» **Task description**
Reproduce nothing beyond the line containing "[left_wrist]". From the first line of the data below down to it, copy each line exactly, without the pictures.

» **Collected data**

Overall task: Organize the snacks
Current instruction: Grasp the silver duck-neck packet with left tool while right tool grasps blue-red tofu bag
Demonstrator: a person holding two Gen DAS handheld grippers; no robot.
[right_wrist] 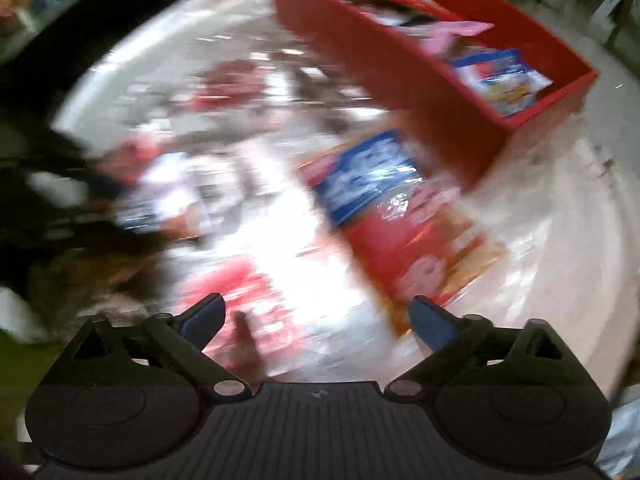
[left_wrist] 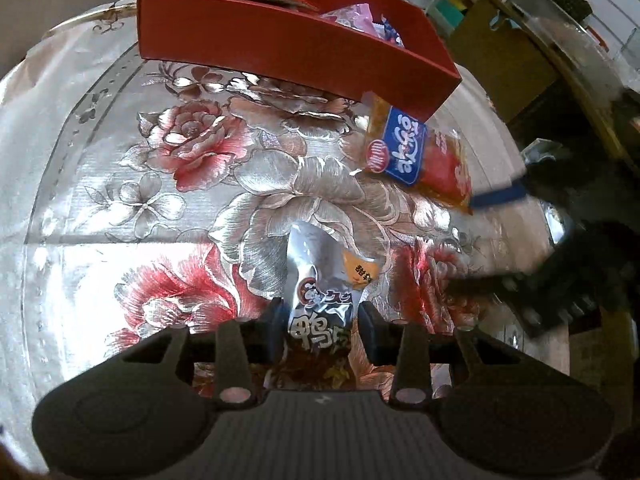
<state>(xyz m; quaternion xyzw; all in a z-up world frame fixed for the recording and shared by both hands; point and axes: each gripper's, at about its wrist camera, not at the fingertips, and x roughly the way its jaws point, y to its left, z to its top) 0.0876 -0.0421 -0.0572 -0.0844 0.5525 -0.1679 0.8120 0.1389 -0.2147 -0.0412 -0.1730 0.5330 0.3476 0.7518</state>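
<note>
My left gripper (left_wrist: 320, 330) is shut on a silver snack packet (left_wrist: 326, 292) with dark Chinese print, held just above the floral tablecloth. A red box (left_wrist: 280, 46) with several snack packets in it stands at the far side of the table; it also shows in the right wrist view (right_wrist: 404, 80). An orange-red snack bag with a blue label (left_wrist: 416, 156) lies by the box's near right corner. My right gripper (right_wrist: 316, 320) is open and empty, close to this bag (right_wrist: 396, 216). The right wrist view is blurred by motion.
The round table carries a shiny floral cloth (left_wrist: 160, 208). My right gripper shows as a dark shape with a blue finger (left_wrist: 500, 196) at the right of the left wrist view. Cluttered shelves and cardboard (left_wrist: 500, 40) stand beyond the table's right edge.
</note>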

» **Result of the exercise**
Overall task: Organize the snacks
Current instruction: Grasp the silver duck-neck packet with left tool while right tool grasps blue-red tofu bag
Demonstrator: a person holding two Gen DAS handheld grippers; no robot.
[right_wrist] 
[left_wrist] 

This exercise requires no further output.